DIRECTIONS: I need the lines below from the one with "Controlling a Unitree" down to the one with "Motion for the" reproduced exactly, both ends included, and nothing else.
===== RECORDED DATA =====
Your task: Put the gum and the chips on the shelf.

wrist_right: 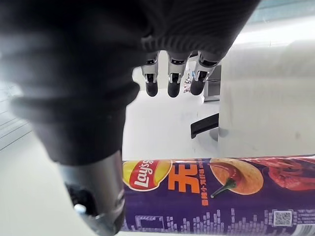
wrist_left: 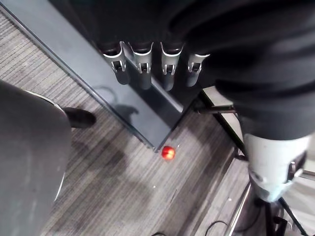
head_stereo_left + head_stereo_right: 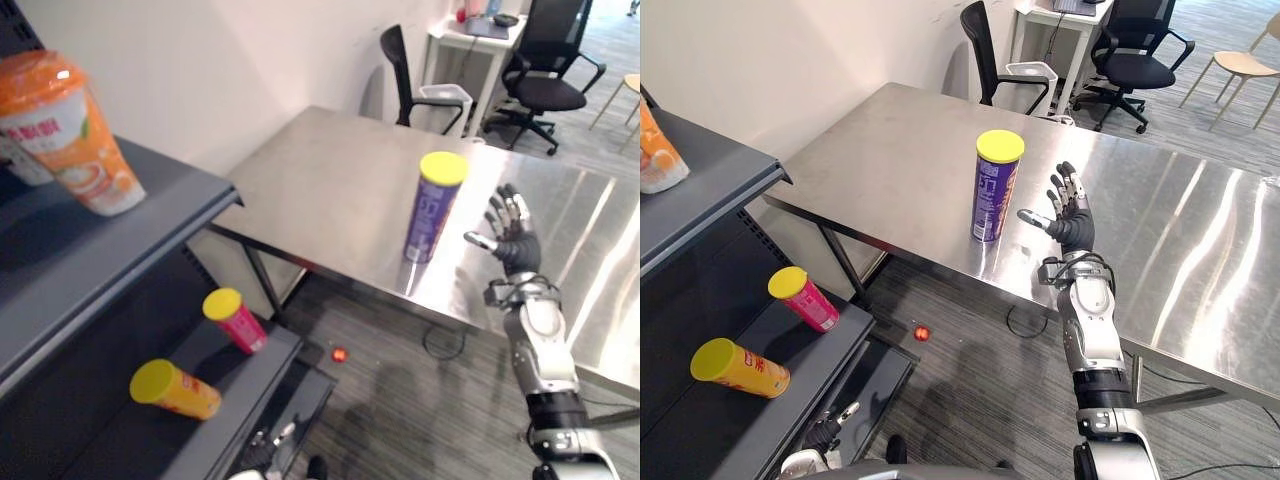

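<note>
The chips are a tall purple can with a yellow lid (image 3: 433, 210), standing upright near the front edge of the steel table (image 3: 330, 190). My right hand (image 3: 513, 235) is raised just to the can's right, open, fingers straight and spread. It does not touch the can, whose side (image 1: 221, 196) shows close past the thumb in the right wrist view. My left hand (image 2: 142, 64) hangs open and empty low beside the dark shelf's bottom board (image 2: 98, 73). A small red round thing (image 3: 339, 354) lies on the carpet between shelf and table.
The dark grey shelf (image 3: 150, 200) stands at the left, with an orange cup (image 3: 75, 130) on its upper board. A pink can (image 3: 237, 320) and an orange can (image 3: 175, 388) lie on the lower board. Black office chairs (image 3: 545, 70) stand behind the table.
</note>
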Motion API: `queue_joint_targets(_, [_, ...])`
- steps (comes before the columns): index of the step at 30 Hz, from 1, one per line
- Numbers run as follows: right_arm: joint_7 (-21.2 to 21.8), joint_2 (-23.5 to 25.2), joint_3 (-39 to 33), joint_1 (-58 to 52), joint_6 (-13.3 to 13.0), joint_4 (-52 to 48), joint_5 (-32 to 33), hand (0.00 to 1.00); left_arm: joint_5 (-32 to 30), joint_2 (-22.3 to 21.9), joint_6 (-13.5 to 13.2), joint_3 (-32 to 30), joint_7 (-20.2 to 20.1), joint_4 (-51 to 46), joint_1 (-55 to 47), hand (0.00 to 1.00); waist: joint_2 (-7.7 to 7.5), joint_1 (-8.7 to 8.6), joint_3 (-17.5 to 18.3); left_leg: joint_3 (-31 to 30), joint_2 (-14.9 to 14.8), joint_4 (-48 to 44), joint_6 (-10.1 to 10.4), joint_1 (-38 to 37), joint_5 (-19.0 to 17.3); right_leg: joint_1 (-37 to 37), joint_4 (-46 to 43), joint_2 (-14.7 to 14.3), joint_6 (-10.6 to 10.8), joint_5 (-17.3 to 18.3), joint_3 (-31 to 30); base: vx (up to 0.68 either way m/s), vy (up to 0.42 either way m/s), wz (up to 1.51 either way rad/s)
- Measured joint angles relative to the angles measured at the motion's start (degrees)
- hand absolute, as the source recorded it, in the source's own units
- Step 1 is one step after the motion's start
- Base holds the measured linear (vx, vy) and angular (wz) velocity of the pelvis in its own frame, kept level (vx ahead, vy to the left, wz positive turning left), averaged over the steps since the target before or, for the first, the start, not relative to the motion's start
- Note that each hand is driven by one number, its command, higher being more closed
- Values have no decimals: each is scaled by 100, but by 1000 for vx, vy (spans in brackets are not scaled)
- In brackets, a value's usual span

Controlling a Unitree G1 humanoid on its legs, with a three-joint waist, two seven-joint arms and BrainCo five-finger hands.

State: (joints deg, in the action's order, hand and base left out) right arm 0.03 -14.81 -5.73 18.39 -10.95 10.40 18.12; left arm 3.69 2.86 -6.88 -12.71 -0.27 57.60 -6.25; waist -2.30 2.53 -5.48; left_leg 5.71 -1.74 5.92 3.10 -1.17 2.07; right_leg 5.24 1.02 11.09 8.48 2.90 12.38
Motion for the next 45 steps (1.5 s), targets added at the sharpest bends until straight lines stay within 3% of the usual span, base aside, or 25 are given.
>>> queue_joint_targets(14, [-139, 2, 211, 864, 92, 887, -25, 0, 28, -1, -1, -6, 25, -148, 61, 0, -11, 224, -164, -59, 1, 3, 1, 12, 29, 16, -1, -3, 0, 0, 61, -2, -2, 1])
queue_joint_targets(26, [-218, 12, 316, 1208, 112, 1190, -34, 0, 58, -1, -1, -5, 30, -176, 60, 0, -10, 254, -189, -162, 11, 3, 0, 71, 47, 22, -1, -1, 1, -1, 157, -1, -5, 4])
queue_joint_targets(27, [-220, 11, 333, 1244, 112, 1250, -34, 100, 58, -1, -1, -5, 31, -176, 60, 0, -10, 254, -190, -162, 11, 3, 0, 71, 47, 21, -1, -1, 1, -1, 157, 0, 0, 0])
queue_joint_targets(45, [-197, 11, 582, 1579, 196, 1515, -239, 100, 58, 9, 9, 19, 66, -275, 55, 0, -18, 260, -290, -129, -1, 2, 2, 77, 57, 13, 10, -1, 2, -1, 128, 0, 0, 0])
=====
TASK OUTPUT:
Controlling a Unitree G1 humanoid on its legs, with a three-joint waist, two seven-joint arms and BrainCo five-finger hands.

State: (joints deg, in the action's order, hand and base left out) right arm 0.03 -14.81 -5.73 18.39 -10.95 10.40 18.12; left arm 3.69 2.86 -6.88 -12.71 -0.27 57.60 -6.25; waist -2.30 2.53 -5.48; left_leg 5.71 -1.74 5.92 3.10 -1.17 2.07; right_leg 5.24 1.02 11.09 8.48 2.90 12.38
Motion for the next 45 steps (1.5 s), targets added at the sharpest bends until straight lines stay within 3% of the usual span, base aside, or 25 are given.

The exercise contains nothing more.